14. Thou shalt never test with existing information
One of my number one inquiries across the designer discussions goes something as per this:
- "My unit test has turned out great underway for quite a long time. Out of nowhere, it's tossing an exemption and now I can't convey my code, if it's not too much trouble, help"
- This is regularly a consequence of depending on existing information in your Salesforce case. Since the test information depends on existing information, it will flop once the ward record(s) are erased from the System.

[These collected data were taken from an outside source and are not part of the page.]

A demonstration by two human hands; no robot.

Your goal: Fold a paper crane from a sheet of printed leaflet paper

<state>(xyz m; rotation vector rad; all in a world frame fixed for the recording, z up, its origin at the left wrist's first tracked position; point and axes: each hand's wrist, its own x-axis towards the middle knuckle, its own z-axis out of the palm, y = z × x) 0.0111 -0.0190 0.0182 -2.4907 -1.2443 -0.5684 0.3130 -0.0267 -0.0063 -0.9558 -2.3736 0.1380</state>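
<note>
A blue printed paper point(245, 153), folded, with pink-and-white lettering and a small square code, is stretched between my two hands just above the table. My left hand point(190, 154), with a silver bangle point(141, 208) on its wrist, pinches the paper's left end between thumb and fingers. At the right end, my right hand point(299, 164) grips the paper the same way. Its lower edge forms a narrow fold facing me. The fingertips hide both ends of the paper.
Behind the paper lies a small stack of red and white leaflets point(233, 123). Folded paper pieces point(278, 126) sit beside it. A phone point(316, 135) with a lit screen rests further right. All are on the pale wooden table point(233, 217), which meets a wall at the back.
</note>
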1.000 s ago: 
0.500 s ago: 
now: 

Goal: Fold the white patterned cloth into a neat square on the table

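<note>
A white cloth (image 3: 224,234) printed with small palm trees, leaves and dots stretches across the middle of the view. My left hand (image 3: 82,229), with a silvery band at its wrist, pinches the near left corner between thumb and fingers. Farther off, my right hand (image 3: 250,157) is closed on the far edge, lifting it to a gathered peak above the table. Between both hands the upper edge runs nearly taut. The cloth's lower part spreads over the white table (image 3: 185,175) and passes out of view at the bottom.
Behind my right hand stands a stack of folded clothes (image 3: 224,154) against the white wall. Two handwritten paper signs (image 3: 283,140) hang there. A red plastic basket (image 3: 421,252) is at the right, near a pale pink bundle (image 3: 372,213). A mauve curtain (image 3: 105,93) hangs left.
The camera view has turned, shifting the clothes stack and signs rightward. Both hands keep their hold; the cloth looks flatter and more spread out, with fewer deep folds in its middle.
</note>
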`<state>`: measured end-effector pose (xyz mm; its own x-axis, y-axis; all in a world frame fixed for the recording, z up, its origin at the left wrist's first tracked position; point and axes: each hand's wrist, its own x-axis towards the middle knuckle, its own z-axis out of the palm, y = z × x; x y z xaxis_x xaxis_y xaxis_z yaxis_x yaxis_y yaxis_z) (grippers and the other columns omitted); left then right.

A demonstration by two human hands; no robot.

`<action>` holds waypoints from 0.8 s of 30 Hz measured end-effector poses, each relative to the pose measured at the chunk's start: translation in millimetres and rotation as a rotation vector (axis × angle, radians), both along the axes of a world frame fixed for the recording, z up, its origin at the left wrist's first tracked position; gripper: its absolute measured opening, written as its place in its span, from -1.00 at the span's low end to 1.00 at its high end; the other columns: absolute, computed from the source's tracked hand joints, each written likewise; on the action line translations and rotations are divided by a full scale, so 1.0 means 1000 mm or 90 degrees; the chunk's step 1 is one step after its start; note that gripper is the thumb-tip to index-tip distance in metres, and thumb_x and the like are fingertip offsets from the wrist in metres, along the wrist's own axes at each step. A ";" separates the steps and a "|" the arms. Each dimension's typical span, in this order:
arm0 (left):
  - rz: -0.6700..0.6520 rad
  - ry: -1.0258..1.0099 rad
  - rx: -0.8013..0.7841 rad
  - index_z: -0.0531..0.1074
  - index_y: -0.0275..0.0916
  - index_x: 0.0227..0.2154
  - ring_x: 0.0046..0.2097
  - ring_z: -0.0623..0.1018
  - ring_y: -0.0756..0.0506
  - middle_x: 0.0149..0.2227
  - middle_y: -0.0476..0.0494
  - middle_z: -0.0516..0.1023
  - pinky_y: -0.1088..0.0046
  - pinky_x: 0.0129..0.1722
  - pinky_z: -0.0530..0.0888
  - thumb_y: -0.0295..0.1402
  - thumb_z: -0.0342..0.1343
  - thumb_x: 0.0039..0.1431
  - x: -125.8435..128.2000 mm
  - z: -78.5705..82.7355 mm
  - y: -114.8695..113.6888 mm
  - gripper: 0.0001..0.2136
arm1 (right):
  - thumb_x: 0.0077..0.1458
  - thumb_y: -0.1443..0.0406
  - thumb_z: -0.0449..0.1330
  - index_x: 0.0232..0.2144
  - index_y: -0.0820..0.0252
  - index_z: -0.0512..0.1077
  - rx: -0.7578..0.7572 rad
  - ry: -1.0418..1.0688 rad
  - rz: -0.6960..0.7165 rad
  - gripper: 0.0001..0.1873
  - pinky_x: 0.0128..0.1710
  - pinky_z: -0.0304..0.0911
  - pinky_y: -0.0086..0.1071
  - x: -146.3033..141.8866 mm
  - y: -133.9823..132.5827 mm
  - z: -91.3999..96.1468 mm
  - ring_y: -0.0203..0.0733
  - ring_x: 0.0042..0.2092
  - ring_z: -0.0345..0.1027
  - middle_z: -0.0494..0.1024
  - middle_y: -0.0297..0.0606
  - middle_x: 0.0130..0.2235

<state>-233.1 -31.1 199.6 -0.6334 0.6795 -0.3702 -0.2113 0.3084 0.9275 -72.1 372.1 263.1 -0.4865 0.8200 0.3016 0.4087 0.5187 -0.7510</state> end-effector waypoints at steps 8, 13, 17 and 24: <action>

Since the test falls flat, so do any resulting arrangements.
- The solution for the present circumstance is to consistently make mock information and never utilize the @isTest(SeeAllData=true) comment in unit tests nor depend on existing information.
15. Thou shalt not present additional rationale for tests
- It used to be that designers expected to utilize Test.isRunningTest or another rationale to abstain from making callouts and dealing with exemptions in their unit tests.
- With the coming of the HttpMock and WebserviceMock interfaces, there is little requirement for the Test.isRunningTest() strategy. In the event that there is as yet a requirement for infusing extra code for unit tests, at that point consider taking a gander at the @TestVisible explanation all things being equal.